Looms that are too wide can become too wimpy if the bars are not the proper size in relationship to the size of the loom width and metal fatigue sets in.
Or, they are trying to use a jack loom and trying to get a good shed. It is extremely difficult to get a tight enough warp on a loom with a jack type mechanism. And, yes, there are exceptions to every rule, but why fight the battle that most likely is lost before one begins.
How tight is tight enuff! Warp should be tight enough that it sounds like a harp or a guitar when you drag your fingertips across the warps at a right angle. Warps also should not be able to be displaced when you do this. If you are using a warping method such as circular or figure 8, over tighten the warp, leave it be for over night, come back and loosen the warp down to where it is the right tension-still tight enough to sound or thrum like a a musical instrument... In most cases it will even the warp tension across the whole width of the web of warp. Both loom pictures of looms –galvanized and copper loom are from the Copyrighted book So Warped that I co-wrote with Pat Spark.

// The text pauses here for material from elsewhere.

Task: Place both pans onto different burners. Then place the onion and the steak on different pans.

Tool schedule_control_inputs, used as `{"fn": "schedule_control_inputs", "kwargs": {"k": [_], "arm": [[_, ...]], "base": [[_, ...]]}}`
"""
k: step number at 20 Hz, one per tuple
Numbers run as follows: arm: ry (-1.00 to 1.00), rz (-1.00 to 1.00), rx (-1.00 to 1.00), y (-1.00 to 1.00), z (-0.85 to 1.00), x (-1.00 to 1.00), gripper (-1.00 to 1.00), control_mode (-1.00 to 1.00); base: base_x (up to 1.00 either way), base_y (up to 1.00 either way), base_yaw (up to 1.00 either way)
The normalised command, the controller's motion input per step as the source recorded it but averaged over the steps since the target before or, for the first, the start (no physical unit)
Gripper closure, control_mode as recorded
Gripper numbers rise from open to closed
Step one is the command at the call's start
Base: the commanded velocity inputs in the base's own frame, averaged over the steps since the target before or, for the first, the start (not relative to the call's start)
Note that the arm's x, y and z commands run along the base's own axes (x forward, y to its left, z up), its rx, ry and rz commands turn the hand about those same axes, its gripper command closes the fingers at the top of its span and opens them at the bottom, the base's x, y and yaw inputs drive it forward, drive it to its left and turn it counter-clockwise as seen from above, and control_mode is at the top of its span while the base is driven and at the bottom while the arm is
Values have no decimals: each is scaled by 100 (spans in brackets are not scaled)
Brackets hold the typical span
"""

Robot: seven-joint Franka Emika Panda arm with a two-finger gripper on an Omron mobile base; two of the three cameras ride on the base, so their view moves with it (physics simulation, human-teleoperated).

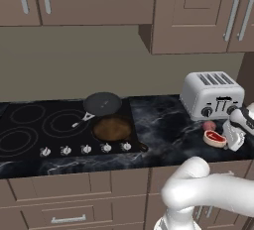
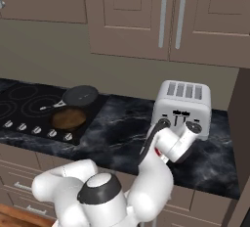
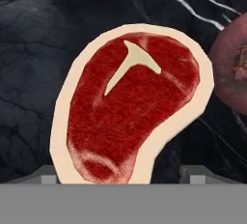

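Note:
The steak (image 3: 130,107), a flat red slab with a white fat rim, lies on the dark marble counter (image 1: 163,125) in front of the toaster. My gripper (image 3: 120,175) hangs right over it, open, with one fingertip on each side of its near end. In the left base view the gripper (image 1: 232,142) stands just right of the steak (image 1: 215,137). The pinkish onion (image 1: 209,125) rests just behind the steak, apart from the fingers, and shows as the onion (image 3: 231,68) at the hand view's right edge. The dark pan (image 1: 102,103) and the brown pan (image 1: 112,128) sit on the cooktop's right burners.
A silver toaster (image 1: 212,94) stands close behind the onion and my hand. The black cooktop (image 1: 30,125) has bare burner rings on its left, with knobs (image 1: 86,149) along its front. Wall cabinets hang above, and the counter edge runs just in front of the steak.

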Motion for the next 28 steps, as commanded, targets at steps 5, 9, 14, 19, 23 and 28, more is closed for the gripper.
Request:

There are some really inexpensive solutions- such as building a copper frame loom with a large screw with large wing nuts or nuts that tension. There are directions in several of my books for building copper looms. Archie Brennan also has a web site that has plans for one of these looms and so does the ATA web site with great diagrams. Parts can be bought very inexpensively at Habitat Re-Stores. If it’s a technical problem with cutting often times large box building supply places will have pipe in stock cut to smaller dimensions in stock or will cut it for you.
Another solution is to build a pipe loom with galvanized pipe. Where everything can basically be screwed together. A little more expensive, but doable compared to the cost of many large tapestry looms.
Both of these looms cost in their small sizes are under 20-30 dollars for parts-sometimes less. The big frame loom made of galvanized pipe was less then 100 dollars. I worked on a larger version for years and wove 8 pieces for my master’s thesis on a loom like this sitting on the floor.
OKAY-that’s enough from now. I am off to weave. YEH!!!!!
Photo taken just barely South of the Sea Lions cave, on the Oregon coast Xmas 2012.